This content contains scenes that may shock an uninformed audience.
Do you still want to watch it?
Façade, un divertissement
In June 1993, Régine Chopinot created “Façade, un divertissement” based on the English musical poem by Edith Sitwell (1887-1964) and the composer Sir William Walton (1902-1983). Written in 1922 as an experimental, entertaining exercise in writing, this work brings together the rhythm of the words, the onomatopoeias and the music, the music of the dances danced by high society (waltz, foxtrot, polka, hornpipe, tango…) with which E. Sitwell grew up. Thus influenced by jazz, romantic music, the tango and even Stravinsky, the universe of “Façade” is not as abstract as it appears on the surface, containing tangible memories and in particular of the family residence of Renishaw Hall, the Sitwells’ summer residence: enchanted gardens, servants, exotic images, paradises lost, misappropriated myths and comical liaisons….
This poem of the musical avant-garde of the 1920s, recited for the first time by Edith Sitwell behind a curtain using a megaphone, is, for Régine Chopinot, the opportunity to conceive “a succession of farcical or nostalgic dances” inspired by the dances of high society. She enlisted the advice of the specialist Christian Dubar, who trained the company’s dancers in ballroom dance. The audiences in La Rochelle were even invited to balls hosted by this eminent professor.

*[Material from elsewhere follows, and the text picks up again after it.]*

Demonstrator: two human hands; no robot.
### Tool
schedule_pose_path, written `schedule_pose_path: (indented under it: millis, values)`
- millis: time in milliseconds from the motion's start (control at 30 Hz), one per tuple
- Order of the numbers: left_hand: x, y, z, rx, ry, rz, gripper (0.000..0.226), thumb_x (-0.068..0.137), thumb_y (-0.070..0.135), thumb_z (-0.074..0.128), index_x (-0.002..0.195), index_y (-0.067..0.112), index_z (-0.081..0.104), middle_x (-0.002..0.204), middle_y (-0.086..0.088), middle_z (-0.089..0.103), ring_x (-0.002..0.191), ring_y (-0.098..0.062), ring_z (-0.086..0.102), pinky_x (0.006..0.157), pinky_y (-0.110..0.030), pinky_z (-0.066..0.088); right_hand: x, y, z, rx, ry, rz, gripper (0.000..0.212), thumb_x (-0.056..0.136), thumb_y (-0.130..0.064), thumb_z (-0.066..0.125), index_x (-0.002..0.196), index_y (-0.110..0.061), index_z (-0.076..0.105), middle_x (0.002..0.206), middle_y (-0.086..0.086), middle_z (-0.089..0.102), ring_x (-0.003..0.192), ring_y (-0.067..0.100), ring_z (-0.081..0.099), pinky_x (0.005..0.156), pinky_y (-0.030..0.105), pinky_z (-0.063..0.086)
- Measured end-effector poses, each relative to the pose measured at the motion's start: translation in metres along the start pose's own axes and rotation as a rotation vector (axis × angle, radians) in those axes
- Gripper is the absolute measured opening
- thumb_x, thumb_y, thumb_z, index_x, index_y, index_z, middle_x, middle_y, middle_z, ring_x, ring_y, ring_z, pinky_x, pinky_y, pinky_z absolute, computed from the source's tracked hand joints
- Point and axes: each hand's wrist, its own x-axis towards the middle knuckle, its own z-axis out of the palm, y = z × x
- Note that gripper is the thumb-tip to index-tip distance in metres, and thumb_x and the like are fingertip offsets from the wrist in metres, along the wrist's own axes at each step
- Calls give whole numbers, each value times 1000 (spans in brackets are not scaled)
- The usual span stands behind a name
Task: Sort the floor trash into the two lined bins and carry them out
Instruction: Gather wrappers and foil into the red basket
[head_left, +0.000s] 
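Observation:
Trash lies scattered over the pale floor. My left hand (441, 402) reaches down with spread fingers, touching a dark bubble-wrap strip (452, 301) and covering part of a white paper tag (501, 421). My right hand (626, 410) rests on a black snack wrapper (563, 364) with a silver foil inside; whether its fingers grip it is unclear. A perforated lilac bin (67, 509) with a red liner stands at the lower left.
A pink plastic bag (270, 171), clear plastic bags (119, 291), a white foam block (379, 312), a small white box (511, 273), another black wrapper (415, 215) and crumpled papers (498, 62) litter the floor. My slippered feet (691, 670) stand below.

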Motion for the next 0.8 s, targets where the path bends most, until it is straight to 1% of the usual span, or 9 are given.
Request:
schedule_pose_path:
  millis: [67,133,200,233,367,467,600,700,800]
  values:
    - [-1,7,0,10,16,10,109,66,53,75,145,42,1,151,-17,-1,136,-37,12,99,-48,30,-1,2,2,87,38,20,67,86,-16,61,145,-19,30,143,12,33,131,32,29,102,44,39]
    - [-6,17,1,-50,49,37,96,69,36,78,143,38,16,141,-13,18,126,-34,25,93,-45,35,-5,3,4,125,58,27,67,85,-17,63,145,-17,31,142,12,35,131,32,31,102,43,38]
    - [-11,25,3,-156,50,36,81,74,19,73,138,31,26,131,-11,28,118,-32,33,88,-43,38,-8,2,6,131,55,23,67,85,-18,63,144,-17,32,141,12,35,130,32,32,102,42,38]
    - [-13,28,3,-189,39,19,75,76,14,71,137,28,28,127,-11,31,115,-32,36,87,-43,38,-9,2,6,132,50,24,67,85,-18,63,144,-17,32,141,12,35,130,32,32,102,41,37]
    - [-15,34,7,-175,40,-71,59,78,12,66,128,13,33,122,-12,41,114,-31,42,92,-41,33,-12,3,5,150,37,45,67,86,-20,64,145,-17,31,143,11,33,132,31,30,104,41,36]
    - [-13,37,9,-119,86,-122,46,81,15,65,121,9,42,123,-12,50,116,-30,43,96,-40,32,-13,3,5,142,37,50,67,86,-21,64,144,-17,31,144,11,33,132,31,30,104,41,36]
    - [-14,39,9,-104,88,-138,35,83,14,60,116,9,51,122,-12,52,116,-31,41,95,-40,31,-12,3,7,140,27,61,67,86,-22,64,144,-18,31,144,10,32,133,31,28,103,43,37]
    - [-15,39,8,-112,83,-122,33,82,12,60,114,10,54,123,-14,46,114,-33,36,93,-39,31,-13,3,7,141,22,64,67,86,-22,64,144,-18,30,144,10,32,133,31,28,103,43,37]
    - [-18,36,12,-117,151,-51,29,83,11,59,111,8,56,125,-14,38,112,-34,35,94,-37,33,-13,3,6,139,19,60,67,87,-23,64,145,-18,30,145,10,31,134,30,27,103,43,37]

Retaining the musical oeuvre in its entirety to accompany her choreography, R. Chopinot asked Cyril de Turckheim to take on the live musical direction with musicians of the same age as the poem’s authors at the time, i.e. rather young. For “Façade”, the original work, augmented by “Façade 2”, the work reinterpreted in 1950, as well as its duplicates, the choreographer imagines “a visual score, which details the various musical lines, those of the flute, the saxophone, the trumpet, the cello and the voice”: “Therefore, each dancer follows a particular instrument. The spectator can visualise the music to a certain extent.”[1]

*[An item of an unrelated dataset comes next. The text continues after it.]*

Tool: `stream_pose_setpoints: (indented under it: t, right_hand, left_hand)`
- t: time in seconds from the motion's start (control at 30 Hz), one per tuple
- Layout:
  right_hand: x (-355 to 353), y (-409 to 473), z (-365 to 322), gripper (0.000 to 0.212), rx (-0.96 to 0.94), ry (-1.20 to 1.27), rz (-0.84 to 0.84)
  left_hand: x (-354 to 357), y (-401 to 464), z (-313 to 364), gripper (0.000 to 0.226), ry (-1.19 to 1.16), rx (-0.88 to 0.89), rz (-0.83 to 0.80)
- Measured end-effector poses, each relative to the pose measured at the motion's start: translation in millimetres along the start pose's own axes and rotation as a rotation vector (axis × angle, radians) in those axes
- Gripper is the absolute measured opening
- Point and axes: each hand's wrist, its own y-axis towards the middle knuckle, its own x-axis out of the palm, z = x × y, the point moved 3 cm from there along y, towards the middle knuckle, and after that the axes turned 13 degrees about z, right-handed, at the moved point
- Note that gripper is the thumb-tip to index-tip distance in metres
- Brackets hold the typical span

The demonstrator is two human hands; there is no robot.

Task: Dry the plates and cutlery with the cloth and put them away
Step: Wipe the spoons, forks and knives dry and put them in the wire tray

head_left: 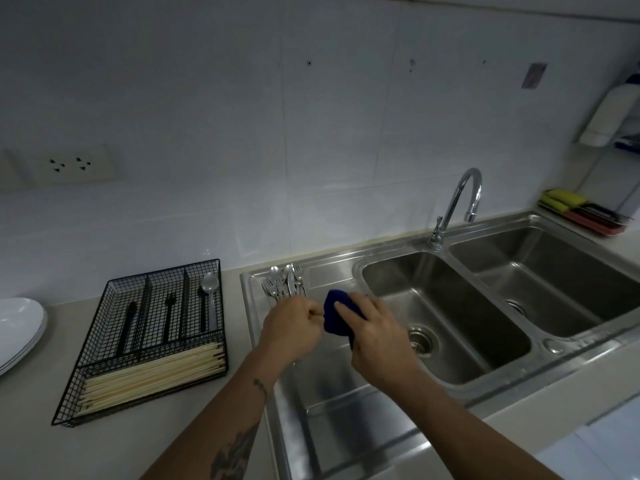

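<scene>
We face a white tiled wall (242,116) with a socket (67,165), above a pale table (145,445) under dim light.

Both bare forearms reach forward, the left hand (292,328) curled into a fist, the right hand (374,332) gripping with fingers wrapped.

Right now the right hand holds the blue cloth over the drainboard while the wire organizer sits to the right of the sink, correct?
Not quite. In the head view the wire organizer sits left of the sink, on the counter. The right hand does hold the blue cloth over the drainboard.
</scene>
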Motion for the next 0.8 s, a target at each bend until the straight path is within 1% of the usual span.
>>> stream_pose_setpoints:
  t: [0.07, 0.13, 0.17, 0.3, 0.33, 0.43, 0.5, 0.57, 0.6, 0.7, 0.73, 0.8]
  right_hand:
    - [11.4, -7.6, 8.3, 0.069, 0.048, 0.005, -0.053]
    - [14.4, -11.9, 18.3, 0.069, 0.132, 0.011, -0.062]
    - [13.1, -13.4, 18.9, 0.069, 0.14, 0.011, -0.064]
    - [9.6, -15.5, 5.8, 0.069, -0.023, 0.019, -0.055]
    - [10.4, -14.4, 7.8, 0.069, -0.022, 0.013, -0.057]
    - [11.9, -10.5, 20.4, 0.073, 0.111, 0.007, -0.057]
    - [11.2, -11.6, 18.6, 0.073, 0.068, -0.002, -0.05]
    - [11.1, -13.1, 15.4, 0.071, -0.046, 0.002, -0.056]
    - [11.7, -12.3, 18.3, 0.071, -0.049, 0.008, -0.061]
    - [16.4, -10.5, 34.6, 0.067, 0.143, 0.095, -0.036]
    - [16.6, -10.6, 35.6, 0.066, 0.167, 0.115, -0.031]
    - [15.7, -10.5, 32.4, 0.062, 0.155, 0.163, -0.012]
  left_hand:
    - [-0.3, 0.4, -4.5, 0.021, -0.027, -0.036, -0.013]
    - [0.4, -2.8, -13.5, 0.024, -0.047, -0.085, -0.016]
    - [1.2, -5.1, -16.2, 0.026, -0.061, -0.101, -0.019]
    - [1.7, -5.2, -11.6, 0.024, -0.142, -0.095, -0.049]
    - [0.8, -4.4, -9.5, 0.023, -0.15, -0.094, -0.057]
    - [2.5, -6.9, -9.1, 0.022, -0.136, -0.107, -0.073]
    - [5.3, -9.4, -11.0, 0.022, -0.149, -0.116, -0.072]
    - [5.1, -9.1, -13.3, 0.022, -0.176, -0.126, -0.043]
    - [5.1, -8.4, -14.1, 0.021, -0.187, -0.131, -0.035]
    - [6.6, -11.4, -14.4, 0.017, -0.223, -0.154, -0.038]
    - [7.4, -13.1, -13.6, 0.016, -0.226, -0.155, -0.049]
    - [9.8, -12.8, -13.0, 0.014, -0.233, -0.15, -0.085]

The successive tableaux which make up the choreography use the titles of the pieces and are detailed as such in the communication documents which accompany the work:
FAÇADE
FAÇADE 2
Fanfare Flourish Hornpipe
Came the Great Popinjay
En Famille
Aubade
Mariner Man March Long Steel Glass Madame Mouse Trots Through Gilded Tellises The Octogenarian Tango-Pasodoble Gardner Janus Catches a Naiad
Lullaby for Jumbo Water Party Black Mrs. Behemoth
Said King Pompey Tarantella A Man from a Far Countree DOUBLONS By the Lake En Famille Country Dance Tango Pasodoble Polka Lullaby for Jumbo
Four in the Morning
A Man from a Far Countree Something Lies Beyond the Scene Valse Valse Popular Song Joddeling Song Four in the Morning Scotch Rhapsody By the Lake Popular Song
Aubade
Fox-trot : ‘Old Sir Faulk’ Said King Pompey Sir Beelzebub
Régine Chopinot entrusted the work’s set design to the painter Jean Le Gac, who devised a large curtain – perhaps to evoke the performance of E. Sitwell? – raised in the middle to allow the projection of portraits, trompe-l’oeil… etc. Jean Paul Gaultier’s costumes were back on stage in the choreographer’s new venture, adding to the quality of presence the dancer conveyed, free of external trappings which could interfere with her performance. Thus, always playing the eccentricity card, the multi-coloured and close-fitting jumpsuits cover the dancers from head to foot, reinforcing the unity of the body while accentuating the abstract side of work, following the example of E. Sitwell’s performance.
[1] R. Chopinot, in a discussion with S. Dupuis and D. Simonnet, “Je danse donc je vis”, L’Express, 11 November, 1993
Programme extract
““Façade” was written by Edith Sitwell and William Walton “to amuse themselves”. Based on a writing experiment which reproduced a waltz or foxtrot using only the rhythm of the words and the onomatopoeias, they had the idea of jointly composing this suite of short pieces, full of colours and sound humour: a succession of farcical and nostalgic dances, in which the music, full of the spirit of William Walton, produces astonishing visions. Edith Sitwell recited this work for the first time in public in 1922, hidden behind a curtain, a device designed to avoid diverting the attention of the listener from these sound images and to amplify their surrealist subject matter. As many small autonomous universes as of poems, but all nourished by the same imagination: enchanted gardens, childhood memories, exotic images, paradises lost, misappropriated myths and comical liaisons… Victoria neighbours Venus, the zebras of Zanzibar, the amorous Spaniards, the cucumber, the satyr, the echo of the past, the pretty girls from the English countryside. This little world moves about, struts, does battle with itself in anachronistic tableaux arranged with a great deal of freedom and a breath-taking virtuosity.
A universe made to measure for Régine Chopinot who multiplies the resonances and echoes of the images by entrusting the show’s set design to Jean Le Gac and the costumes to Jean Paul Gaultier, inseparable partner and accomplice.”